Algorithmic Thinking Applied to Sales

After reading the book Algorithms to Live By, by Brian Christian, I decided to incorporate some of the lessons of the book into a sales lecture I gave to a group of entrepreneurs at the Wotso co-working space in Sydney. Below are some ideas that technically-minded people may find familiar, which should help to de-mystify sales as a process.

  1. Sales as a stochastic process

In sales, you are always working with incomplete information because you only have access to the information the prospective client will share with you. Without complete information, you have two options: 1) create assumptions or 2) build a tolerance for incomplete information into your process.

There are several problems with the first option. First, people often tell us what we want to hear, whether they are trying to be agreeable or to not show all their cards. Second, if we are trying to sell something, our assumptions will be biased towards the outcome that we want – completing the sale. Therefore, the first lesson we can gain from algorithmic thinking in sales is to create a sales process that is non-biased towards potential leads.

This means treating every new lead the same way. Even when a client says, “I’ve already been through 10 demos, just send me a quote!”, you need to have a healthy skepticism about how good of a client they will be. Even if they do buy from you right away, there must be a reason that they went through 10 other competitors before finding someone to work with.

Having a sales process in place not only protects you from bad clients, but it gives you a series of touchpoints to gather data that can be used to qualify leads. Someone who agrees to have a call with you, then a meeting, then brings his manager in for a review meeting is more likely to buy than someone who simply requested a quote and cannot be bothered for a phone call. One question that remains in my mind is: how do we follow up with leads that don’t show much interest today, but may buy in the future?

  1. Exponential Backoff

Taken from Algorithms to Live By, exponential backoff is a method for handling unreliability by exponentially decreasing the level of communication. We tend to do this instinctively (for example, an unreturned text message results in a precipitous drop in communications), but the key is to not stop communicating completely. If a prospect seems very interested, then suddenly stops replying to email, perhaps you wait a few days before getting in touch, then a week, then two weeks. Moreover, it is critical to be increasingly direct. The series of messages may look like this:

  1. “Hi Joe, our software team just fixed a bug that you had pointed out earlier, just wanted to let you know. Also, we are still waiting to hear back from your team on Q3’s project. If you need anything from us to make a decision either way, please let me know” (3 days)
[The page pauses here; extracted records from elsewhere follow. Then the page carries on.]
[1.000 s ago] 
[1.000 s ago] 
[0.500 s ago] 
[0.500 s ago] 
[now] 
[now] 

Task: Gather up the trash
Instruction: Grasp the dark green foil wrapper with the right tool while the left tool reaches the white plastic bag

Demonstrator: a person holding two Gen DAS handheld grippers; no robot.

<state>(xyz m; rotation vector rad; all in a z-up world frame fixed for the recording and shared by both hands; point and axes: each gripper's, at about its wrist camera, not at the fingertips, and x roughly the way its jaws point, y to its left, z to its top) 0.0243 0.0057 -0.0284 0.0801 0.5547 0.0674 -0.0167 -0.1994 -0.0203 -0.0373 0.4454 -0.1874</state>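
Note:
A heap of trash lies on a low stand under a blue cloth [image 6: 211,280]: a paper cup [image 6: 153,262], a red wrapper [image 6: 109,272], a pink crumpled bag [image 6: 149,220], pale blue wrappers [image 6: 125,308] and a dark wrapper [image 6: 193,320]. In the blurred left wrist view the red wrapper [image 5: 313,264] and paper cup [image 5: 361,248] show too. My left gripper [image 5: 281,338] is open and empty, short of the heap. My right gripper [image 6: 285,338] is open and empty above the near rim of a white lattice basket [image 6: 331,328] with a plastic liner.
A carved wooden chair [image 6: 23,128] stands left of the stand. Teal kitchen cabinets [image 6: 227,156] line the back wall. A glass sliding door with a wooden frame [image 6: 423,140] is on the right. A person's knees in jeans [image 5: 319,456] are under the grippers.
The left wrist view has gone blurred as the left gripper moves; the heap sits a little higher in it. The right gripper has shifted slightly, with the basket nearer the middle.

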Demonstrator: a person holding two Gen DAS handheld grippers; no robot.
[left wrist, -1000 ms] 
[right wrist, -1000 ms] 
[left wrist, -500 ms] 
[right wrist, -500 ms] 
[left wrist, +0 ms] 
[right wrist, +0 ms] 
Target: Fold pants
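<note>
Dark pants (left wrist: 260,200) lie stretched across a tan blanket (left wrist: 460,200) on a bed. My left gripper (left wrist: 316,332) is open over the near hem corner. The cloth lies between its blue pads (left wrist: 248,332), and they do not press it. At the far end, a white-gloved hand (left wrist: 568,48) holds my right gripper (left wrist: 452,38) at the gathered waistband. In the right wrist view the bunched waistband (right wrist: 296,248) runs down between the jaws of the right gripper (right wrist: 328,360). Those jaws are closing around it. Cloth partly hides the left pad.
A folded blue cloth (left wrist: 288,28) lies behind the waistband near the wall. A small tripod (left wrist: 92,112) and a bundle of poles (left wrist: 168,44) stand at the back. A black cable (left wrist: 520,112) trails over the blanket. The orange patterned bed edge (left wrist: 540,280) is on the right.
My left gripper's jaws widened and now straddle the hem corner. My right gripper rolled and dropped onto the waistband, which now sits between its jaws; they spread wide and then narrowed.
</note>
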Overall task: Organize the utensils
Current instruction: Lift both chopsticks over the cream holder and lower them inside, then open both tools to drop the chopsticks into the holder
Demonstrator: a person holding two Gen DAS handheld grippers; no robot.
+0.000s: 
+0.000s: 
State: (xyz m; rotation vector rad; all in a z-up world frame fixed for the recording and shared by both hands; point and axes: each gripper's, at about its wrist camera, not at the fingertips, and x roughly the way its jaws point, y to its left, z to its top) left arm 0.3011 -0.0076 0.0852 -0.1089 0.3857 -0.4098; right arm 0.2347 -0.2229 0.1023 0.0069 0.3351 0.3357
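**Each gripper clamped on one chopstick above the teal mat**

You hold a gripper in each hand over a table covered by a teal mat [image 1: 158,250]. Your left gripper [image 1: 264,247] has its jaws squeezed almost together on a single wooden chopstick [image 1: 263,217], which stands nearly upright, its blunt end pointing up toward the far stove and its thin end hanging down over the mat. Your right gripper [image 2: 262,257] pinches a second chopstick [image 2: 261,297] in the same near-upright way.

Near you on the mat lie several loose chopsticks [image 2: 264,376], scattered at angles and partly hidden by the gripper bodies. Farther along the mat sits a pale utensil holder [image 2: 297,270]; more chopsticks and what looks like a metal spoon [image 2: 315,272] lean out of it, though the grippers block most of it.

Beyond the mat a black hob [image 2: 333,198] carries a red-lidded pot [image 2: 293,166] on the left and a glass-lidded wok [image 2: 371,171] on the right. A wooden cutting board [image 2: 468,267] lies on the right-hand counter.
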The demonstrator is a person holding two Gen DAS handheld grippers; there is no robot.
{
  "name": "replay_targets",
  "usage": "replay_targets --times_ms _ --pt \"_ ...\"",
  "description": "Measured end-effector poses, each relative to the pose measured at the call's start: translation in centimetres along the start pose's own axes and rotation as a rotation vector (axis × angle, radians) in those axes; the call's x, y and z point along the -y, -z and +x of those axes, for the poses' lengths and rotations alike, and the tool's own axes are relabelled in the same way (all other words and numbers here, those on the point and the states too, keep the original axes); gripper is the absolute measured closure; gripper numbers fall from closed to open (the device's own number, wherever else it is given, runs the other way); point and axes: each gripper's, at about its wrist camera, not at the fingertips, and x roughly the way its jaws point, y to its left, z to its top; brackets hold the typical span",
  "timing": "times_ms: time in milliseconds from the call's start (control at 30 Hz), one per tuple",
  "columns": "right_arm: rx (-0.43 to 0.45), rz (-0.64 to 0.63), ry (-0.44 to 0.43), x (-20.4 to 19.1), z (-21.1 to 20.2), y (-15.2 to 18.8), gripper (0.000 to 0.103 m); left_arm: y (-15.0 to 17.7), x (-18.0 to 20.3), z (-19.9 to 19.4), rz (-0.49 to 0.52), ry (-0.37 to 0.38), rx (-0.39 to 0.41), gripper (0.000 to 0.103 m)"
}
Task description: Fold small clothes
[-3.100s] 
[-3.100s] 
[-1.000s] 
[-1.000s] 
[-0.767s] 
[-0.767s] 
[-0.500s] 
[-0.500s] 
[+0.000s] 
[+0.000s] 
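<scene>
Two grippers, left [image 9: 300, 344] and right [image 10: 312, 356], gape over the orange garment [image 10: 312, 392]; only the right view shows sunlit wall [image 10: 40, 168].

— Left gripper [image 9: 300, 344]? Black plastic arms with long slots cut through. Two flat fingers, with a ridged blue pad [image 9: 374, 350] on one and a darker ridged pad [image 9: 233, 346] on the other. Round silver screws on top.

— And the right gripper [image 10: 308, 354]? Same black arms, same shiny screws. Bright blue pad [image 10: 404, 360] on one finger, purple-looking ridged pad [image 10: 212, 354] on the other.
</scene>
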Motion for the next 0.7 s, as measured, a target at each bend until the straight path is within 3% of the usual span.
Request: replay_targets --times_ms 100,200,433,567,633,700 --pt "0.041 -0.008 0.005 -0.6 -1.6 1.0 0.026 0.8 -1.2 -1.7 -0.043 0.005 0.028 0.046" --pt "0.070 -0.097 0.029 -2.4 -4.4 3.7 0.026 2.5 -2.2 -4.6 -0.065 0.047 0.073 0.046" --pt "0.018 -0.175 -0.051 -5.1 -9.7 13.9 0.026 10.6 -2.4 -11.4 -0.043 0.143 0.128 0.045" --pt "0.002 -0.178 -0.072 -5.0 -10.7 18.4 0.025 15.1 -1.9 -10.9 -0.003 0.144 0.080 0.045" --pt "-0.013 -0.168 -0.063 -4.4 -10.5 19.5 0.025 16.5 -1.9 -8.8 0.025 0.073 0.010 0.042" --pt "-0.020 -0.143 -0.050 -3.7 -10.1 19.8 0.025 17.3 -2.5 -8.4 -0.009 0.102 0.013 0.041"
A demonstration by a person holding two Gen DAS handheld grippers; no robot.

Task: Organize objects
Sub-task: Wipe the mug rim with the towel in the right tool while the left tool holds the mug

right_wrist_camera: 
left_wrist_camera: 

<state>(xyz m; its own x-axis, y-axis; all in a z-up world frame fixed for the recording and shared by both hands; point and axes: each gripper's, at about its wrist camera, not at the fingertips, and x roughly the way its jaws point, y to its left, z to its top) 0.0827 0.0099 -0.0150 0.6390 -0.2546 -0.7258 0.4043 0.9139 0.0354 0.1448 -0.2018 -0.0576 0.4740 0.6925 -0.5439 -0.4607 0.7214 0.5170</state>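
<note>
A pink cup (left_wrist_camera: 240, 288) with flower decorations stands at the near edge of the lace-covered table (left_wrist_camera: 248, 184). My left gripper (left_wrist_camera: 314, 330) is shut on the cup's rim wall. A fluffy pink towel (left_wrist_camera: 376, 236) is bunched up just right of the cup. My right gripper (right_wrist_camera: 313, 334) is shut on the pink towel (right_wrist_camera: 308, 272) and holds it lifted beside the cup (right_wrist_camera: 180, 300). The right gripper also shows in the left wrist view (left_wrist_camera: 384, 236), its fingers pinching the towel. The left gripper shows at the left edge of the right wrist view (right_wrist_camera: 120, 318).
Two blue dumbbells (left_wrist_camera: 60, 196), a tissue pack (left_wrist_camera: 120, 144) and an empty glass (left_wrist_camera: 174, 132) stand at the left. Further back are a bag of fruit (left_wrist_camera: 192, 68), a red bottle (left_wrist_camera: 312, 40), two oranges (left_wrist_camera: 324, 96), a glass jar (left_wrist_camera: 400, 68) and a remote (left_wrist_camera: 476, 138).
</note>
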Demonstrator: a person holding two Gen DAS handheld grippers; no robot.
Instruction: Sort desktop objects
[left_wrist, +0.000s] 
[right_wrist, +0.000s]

  2. “Hi Joe, we are getting ready to finalize our schedule for Q3, if you were still interested, we have September 1-9 available and October 14-21 available. Please let me know so that I know whether to add your group or not.” (7 days)

  3. “Hi Joe, were you still interested in moving forward with the project? If you are unable to at this time, no worries, but it would really help for planning purposes if you could confirm.” (14 days)

Although we are fairly certain that Joe will not purchase in Q3, we still do not know what he will do in the future. For that reason, it is important to keep communications going and try to obtain more information that can help us build our future pipeline. With the exponential backoff method, we save time by not chasing dead ends and can focus our time on more productive deals.

  • Explore vs. Exploit

If you are looking to go after new business, you may be exploring different lead generation techniques. The question is, how do you decide when to stop exploring different techniques and settle on the ones that work? One approach is to implement the optimal stopping algorithm. In practice, this means first defining the length of time (or money) you have to work with. Let’s say that you have one year before you run out of operating capital. Optimal stopping says that you should explore different lead generation techniques for the first 12/e months (e=2.718) or 4.5

months. After this, you chose the best technique you have and run with it to maximize expected returns. Optimal stopping is sometimes called the 37% rule, because 1/e roughly equals 0.37.

Of course, this model is a bit overly simplistic to rely on for important strategic decisions. However, it can be a good starting point to think about whether you are on pace to achieve your desired outcomes. Generally speaking, if you do not have a revenue-generating scheme in place within 37% of the time at which you will run out of money, that is not a good sign.